Synchronize inbound video track from remote JS peer and Native API peer local frame decoding

576 views
Skip to first unread message

Francesco Pretto

unread,
Oct 11, 2018, 9:43:20 AM10/11/18
to discuss-webrtc
Hello,

it follows the design I'm trying to implement in the proper way: I have a JS peer that is sending a video track to a Native API peer. At some point during the transmission (actually immediately after the connection has been established, but it could be at any moment) I want to start a stopwatch on JS peer side and perform some temporized operations, actually some rendering on a canvas overlaying the video playback. On Native peer side I want to be able to synchronize on the instant the stopwatch started on JS peer, and consider only received frames recorded after that instant, performing some other kind of processing. What I am doing now (fragile and limiting solution):
- As soon as the peers connect, tracking RTCPeerConnection.iceConnectionState, I start the stopwatch on the JS peer;
- As soon as the first webrtc::VideoFrame arrives on the Native peer I store the frame timespam;
- On Native peer I use first frame timestamp to compute relative time in a similar way the stopwatch allows me on JS peer.
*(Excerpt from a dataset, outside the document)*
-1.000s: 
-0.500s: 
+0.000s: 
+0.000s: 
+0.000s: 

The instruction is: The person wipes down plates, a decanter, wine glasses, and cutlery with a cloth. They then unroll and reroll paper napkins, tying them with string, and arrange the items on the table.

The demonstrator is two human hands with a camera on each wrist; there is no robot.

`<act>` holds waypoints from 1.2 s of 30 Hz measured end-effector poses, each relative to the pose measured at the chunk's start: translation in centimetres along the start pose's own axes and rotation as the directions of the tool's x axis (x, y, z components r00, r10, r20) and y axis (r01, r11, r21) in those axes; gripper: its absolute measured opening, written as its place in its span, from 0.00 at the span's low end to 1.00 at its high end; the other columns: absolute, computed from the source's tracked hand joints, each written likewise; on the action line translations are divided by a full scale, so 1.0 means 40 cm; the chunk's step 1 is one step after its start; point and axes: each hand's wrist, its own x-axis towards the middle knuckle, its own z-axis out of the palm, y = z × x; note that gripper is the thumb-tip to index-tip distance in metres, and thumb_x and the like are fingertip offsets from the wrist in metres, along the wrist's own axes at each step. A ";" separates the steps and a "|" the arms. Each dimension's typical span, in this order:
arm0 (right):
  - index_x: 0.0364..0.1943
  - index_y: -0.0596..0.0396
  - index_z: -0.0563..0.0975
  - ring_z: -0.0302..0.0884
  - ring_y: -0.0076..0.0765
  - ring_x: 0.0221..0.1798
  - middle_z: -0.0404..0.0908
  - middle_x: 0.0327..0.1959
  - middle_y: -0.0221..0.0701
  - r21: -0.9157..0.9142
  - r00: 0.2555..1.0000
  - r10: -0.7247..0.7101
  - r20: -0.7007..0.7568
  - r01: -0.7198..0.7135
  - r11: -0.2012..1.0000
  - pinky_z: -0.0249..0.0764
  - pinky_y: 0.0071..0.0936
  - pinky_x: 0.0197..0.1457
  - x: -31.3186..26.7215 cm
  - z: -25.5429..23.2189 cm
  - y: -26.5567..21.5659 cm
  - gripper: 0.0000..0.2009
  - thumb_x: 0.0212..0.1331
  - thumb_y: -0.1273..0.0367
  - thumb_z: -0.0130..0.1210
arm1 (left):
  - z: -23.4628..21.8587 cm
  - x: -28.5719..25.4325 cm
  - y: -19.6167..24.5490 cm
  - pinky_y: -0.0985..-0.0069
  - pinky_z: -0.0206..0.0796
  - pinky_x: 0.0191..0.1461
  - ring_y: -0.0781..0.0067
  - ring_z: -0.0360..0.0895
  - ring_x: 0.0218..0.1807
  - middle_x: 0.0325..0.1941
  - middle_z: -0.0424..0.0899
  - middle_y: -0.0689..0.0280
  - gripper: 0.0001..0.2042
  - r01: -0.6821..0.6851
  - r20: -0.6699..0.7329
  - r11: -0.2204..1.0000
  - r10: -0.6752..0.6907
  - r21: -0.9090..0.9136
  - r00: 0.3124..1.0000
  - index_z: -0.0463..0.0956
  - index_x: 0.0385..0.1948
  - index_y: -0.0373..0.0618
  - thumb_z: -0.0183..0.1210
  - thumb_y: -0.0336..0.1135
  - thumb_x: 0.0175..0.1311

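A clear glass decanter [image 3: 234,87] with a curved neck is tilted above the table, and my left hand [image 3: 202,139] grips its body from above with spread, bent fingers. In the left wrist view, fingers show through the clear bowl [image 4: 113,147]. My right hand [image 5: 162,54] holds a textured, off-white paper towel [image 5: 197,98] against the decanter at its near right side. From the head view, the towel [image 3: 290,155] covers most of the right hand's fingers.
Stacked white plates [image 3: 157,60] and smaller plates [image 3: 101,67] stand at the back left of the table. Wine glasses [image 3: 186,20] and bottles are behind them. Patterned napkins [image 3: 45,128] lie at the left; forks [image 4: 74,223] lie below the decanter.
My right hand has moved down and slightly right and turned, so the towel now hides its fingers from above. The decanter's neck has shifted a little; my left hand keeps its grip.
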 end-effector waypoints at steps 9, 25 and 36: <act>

This design is limiting because I may want to synchronize on any instant, not just on peers connection establishment, and also fragile because I think the WebRTC protocol is allowed to drop the very first received frames for any reason (delays or transmission errors). Ideally I would like to take a timestamp at the chosen synchronization point in the JS peer, send it to the Native peer and be able to compare webrtc::VideoFrame timestamps. I am unable to do it naively because VideoFrame::timestamp_us() is clearly skewed by some amount I am not aware of. Also I can't interpret VideoFrame::timestamp(), which is poorly documented in api/video/video_frame.h, VideoFrame::ntp_time_ms() is deprecated and actually always return -1. What I should do to accomplish this kind of synchronization between the two peers?

Regards,
Francesco 

Francesco Pretto

unread,
Oct 15, 2018, 6:22:47 AM10/15/18
to discuss-webrtc
Bump. The question looks interesting to me and lack a definitive answer if Native Code offers facilities to compare inbound webrtc::VideoFrame timestamps to remote endpoint clock. I posted the same question to StackOverflow[1] and I got suggestion to encode a signal/metadata in the sent frames in JS side: even supposing API support is widespread available on JS side to perform such task, the question is still if I can get more remote endpoint timestamp information on Native Code side, information which I still think should be available somewhere in the stack. Thank you very much for any hint.

Regards,

Francesco Pretto

unread,
Oct 17, 2018, 6:07:22 PM10/17/18
to discuss-webrtc
In a attempt to be constructive I did some research on the matter. From reading RFC 3550 and debugging Native Code implementation I discovered that:
- the RTP timestamps present in every incoming frame webrtc::VideoFrame starts from a initial random value (5.1 RTP Fixed Header Fields);
- RFC 3550 prescripts a sender to periodically send a Sender Report (6.4.1 SR: Sender Report RTCP Packet) with contains NTP timestamp, which is supposed to be the sender system wallclock and a RTP timestamp for the current SSRC (source identifier);
- The SR allows to correlate RTP timestamps to sender absolute time, allowing for example to synchronization different RTP sources (example audio and videos);
- Empirically verified: all major browsers I tested (Chrome, Firefox, Edge, Safari) respects the prescription of RFC 3550 so that NTP wallclock is seconds since 1 January 1900 UTC (4. Byte Order, Alignment, and Time Format).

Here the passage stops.